Despite all of that, it’s still possible to look at the PS4 and come away with the impression that it’s a strong console with a lot of good games. Part of that is due to Sony’s two-pronged strategy of aggressively pursuing partnerships with independent game developers while also closely associating their console with a number of big-budget multiplatform franchises like Destiny, Assassin’s Creed, and Call of Duty. The latter goal has mostly been achieved thanks to the questionable practice of securing timed-exclusive DLC, but it’s hard to argue that Destiny, for example, isn’t more closely associated with the PS4 as a result of Sony’s deals with publisher Activision.

2016 looks promising, with a bunch of exciting multiplatform games coming to the PS4 along with a smattering of promising exclusives like Uncharted 4, Horizon Zero Dawn and The Last Guardian. The PS4 library seems on track to continue its steady growth, expanded regularly with multiplatform games and, less frequently, with a new must-have exclusive. (No pressure, Uncharted 4.)

The Future

Sony has demonstrated a continuing willingness to experiment with new ideas, though few of those ideas have markedly improved the PS4 experience. SharePlay, for example, is an innovative feature that allows players to trade off control of their games with friends online. It’s a neat concept, but far from essential, and doesn’t work well enough on most internet connections to be all that practical.

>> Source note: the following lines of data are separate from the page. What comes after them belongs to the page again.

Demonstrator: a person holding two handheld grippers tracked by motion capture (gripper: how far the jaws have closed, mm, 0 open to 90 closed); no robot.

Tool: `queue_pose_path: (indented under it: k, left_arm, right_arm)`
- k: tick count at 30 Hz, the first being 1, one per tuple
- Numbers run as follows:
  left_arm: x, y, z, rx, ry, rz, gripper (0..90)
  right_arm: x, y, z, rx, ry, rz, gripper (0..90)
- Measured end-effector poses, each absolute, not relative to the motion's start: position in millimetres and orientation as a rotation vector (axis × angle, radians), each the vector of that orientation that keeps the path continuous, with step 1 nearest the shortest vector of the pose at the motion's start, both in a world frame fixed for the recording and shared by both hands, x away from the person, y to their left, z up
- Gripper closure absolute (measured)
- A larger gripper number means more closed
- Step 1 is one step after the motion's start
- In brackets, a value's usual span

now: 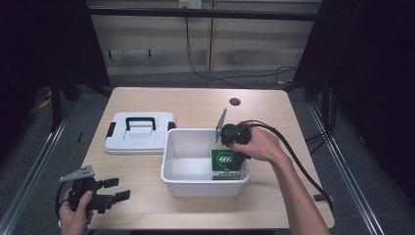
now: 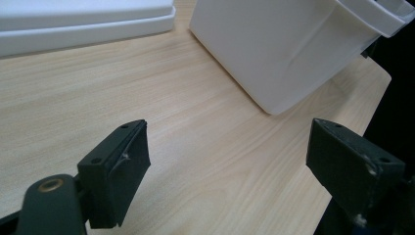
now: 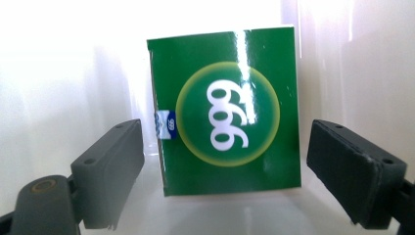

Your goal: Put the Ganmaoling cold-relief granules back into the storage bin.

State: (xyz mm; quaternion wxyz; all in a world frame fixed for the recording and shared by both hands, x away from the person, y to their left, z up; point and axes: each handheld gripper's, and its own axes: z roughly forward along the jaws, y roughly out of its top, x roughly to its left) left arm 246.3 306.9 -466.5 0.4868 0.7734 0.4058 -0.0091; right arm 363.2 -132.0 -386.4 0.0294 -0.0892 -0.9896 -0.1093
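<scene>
The green carton (image 3: 227,110) looks like glossy printed card (light glares off its face). The white bin (image 1: 182,172) and lid (image 1: 138,139) are smooth plastic. The bench (image 2: 98,98) is pale matt wood-grain; the jaws are matt black, scuffed.

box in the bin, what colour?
Green box, with white digits in a yellow-ringed circle; clearest in the right gripper view.

You can read "666" in white digits inside a yellow-ringed circle on the green box (image 1: 225,164); its small blue side tag (image 3: 167,124) repeats those digits in the right gripper view.
</scene>
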Motion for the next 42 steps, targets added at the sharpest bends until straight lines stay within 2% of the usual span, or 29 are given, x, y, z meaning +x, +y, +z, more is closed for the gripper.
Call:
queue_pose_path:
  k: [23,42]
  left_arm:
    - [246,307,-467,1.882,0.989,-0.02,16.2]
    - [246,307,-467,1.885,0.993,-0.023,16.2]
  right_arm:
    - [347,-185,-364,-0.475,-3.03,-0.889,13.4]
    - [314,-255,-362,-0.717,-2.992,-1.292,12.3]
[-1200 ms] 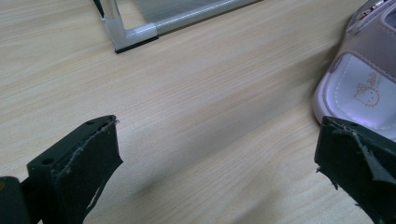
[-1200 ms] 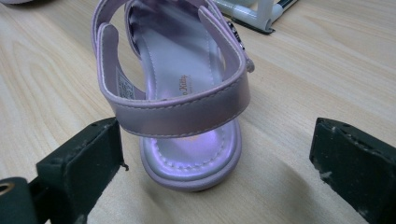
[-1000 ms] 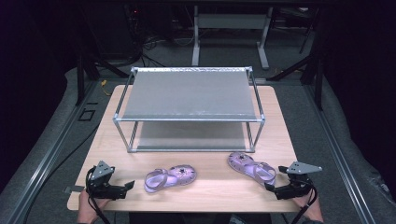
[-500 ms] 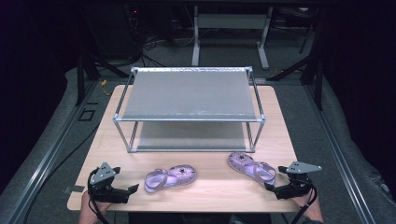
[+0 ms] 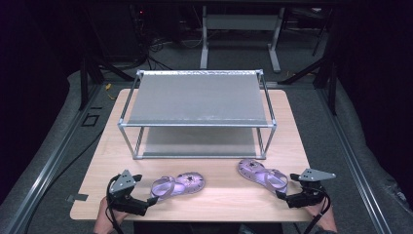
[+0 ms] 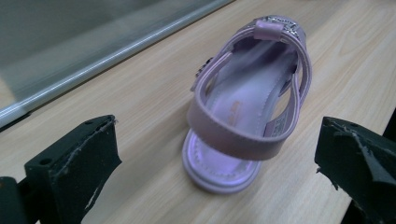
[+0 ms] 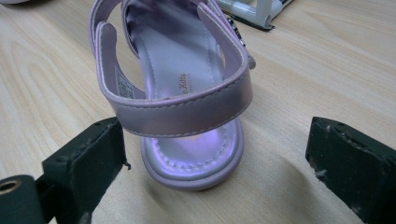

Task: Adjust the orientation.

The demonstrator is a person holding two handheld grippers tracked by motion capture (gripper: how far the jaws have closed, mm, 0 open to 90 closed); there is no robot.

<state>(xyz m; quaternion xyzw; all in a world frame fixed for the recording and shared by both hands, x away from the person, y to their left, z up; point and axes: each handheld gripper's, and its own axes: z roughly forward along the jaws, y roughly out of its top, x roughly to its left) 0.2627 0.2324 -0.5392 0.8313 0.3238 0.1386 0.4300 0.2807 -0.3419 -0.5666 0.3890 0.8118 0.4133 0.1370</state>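
Lilac sandals, two of them, lie on the wooden table (image 5: 204, 204) in front of the metal rack (image 5: 197, 114). Your left gripper (image 5: 152, 199) sits at the heel of the left sandal (image 5: 176, 185), jaws spread wide; in the left gripper view that heel strap (image 6: 243, 140) stands between the two black jaws, touching neither. Your right gripper (image 5: 281, 196) is just behind the right sandal (image 5: 263, 175), jaws equally wide, and in the right gripper view its heel strap (image 7: 187, 112) rises between them, close to the left-hand jaw. Both sandals rest flat, soles down, near the table's front edge, well apart from each other.
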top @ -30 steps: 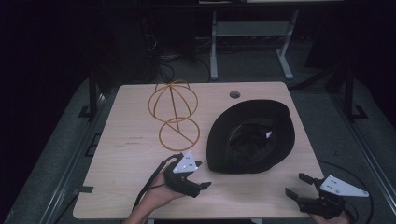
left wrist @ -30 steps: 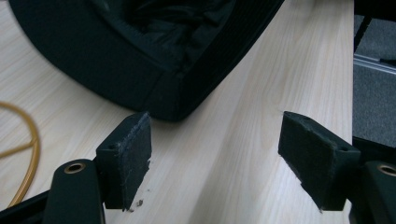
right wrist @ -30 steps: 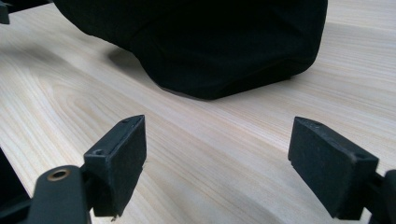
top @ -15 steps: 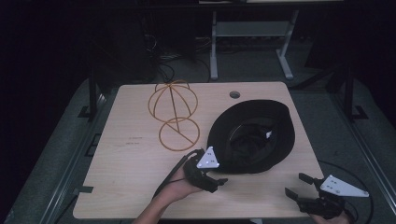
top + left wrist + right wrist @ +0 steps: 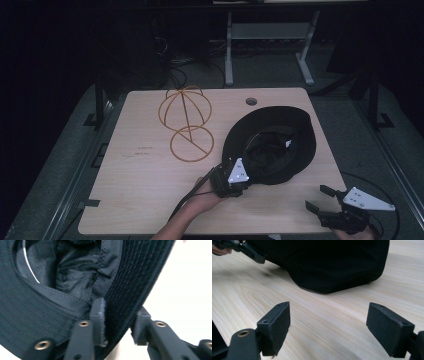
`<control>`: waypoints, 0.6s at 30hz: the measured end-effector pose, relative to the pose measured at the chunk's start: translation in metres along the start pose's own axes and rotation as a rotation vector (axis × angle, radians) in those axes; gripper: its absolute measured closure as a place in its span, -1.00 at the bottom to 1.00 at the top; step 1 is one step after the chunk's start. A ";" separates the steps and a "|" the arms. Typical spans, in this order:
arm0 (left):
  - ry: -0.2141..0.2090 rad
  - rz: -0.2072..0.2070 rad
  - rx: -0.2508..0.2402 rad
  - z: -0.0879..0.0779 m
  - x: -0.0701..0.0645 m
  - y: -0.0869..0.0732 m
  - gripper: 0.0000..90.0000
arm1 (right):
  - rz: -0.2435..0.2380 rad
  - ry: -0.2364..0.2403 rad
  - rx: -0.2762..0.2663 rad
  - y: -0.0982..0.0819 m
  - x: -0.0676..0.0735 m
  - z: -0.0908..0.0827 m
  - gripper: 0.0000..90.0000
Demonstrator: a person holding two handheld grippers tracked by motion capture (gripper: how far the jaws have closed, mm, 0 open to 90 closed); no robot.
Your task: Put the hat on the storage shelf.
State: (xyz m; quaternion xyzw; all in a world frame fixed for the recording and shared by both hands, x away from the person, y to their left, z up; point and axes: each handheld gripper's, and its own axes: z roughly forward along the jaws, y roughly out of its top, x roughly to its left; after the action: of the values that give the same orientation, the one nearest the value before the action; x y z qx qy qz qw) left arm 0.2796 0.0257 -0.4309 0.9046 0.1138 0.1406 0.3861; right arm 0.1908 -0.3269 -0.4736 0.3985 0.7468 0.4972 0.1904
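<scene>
A black hat (image 5: 272,145) lies upside down on the right half of the desk (image 5: 135,200), its hollow crown facing up. The left gripper (image 5: 242,184) has come in at the hat's near-left rim, and its jaws have just been closing with the brim between them; in the left gripper view one pad (image 5: 98,315) sits on the inner face of the brim and the other presses from outside, so the fabric is pinched. Taking it by the rim probably gives a firm hold on soft cloth and lets the hat be lifted and turned over.

The right gripper (image 5: 325,199) waits at the near-right corner of the desk, jaws spread wide with nothing between them, well apart from the hat. A wire hat stand (image 5: 186,122) stands to the left of the hat, near but not touching. The left and near parts of the desk are bare, leaving room to swing the hat toward the stand. The hat's far-right rim lies close to the desk's right edge.
</scene>
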 end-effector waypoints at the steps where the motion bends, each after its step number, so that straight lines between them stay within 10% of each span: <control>1: 0.004 -0.009 -0.020 -0.002 0.001 0.001 0.63 | 0.000 0.001 0.000 0.000 0.000 0.000 -0.58; 18: -0.160 -0.215 -0.252 -0.027 0.011 0.008 0.90 | 0.039 0.010 -0.059 0.015 0.003 0.015 -0.60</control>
State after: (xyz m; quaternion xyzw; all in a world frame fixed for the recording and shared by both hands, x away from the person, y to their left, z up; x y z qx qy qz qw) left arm 0.2812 0.0420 -0.4052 0.8400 0.1603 0.0394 0.5169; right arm 0.2059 -0.3130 -0.4661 0.4046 0.7250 0.5246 0.1885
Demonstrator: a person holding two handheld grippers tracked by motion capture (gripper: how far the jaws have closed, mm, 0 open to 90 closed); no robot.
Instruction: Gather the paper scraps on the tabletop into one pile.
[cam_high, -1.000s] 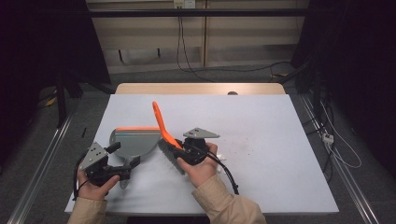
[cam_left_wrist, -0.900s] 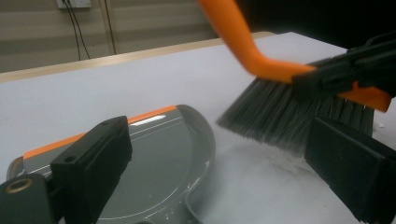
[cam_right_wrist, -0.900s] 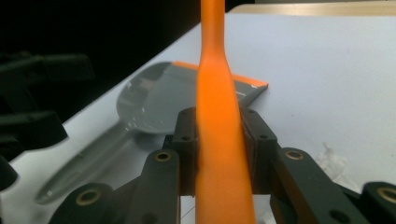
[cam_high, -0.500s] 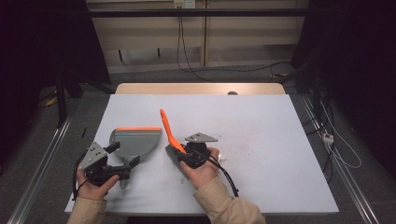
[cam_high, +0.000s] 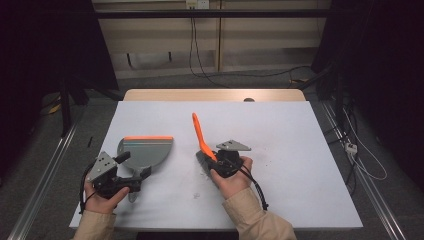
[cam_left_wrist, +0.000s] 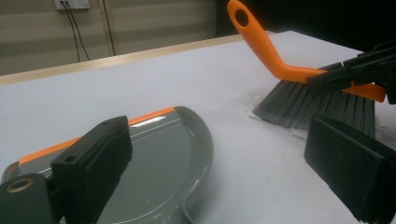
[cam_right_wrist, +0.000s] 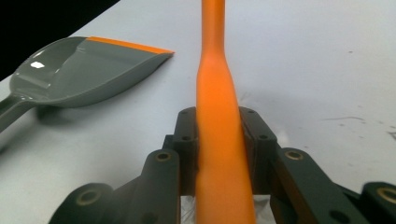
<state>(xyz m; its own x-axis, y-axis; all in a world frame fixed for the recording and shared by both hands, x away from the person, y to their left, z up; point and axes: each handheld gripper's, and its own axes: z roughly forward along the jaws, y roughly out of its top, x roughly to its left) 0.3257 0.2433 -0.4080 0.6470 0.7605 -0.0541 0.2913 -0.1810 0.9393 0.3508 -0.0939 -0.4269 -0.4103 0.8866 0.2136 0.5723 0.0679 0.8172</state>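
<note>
A grey dustpan (cam_high: 145, 151) with an orange lip lies flat on the white table at the left, also in the left gripper view as the dustpan (cam_left_wrist: 159, 154) and in the right gripper view as the dustpan (cam_right_wrist: 79, 70). My left gripper (cam_high: 131, 172) sits at its handle end, and the left gripper (cam_left_wrist: 219, 140) has its jaws wide apart, pads clear of the pan. To the right, my right gripper (cam_high: 220, 162) is shut on the orange brush (cam_high: 200, 134). The right gripper (cam_right_wrist: 218, 126) clamps the brush handle (cam_right_wrist: 217, 93). The grey bristles (cam_left_wrist: 308, 105) rest on the table.
A white sheet covers the table (cam_high: 290, 130), with a wooden strip (cam_high: 215, 95) at the far edge. Small white crumbs (cam_left_wrist: 254, 112) lie by the bristles and faint specks (cam_high: 270, 162) to the right. Cables (cam_high: 350, 147) run on the floor at the right.
My right gripper has carried the brush to the right, away from the dustpan, and a little lower. The left gripper and dustpan have stayed put.
</note>
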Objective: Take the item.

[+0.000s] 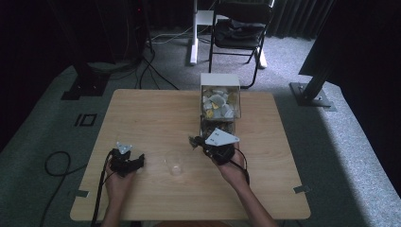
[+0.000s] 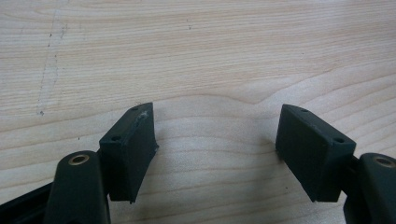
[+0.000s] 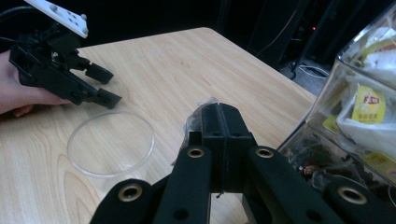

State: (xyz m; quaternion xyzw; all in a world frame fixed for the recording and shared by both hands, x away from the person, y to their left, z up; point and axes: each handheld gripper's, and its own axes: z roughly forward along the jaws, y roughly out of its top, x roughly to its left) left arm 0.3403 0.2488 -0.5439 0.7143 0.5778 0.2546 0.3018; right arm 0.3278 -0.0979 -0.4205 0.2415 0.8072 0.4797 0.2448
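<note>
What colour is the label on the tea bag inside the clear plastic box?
Yellow label with a red mark, seen best in the right gripper view through the clear plastic box.

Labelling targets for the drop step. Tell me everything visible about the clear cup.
The cup is clear plastic by the look, round-rimmed, upright and empty, standing on the wooden table between the two hands. In the right gripper view its rim lies just beyond the left hand-held gripper, whose jaws stand open above the wood, apart from it. Nothing touches the cup but the table. The right hand-held gripper is shut on a small clear wrapper near it.
</note>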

Going by last weekend’s PlayStation Experience press event, it appears as though Sony’s next big push for PS4 will be their PlayStation VR headset, which will launch at some point in 2016. It’s easy to be skeptical of PSVR: No matter how excited Sony’s spokespeople are about it, is a dedicated (and likely expensive) VR headset and suite of accompanying games really what the PlayStation 4 needs? It’s possible, but unlikely.

In the fall of 2015, the PlayStation 4 is as sturdy a gaming device as it ever was. The console has yet to have a single, transformative moment where everything kicks into overdrive, and it’s seeming increasingly unlikely that it will anytime soon. Sony’s strategy has been less about software overhauls and bold new directions, and more about steadily building on the foundation they laid in 2013. It’s working well enough so far.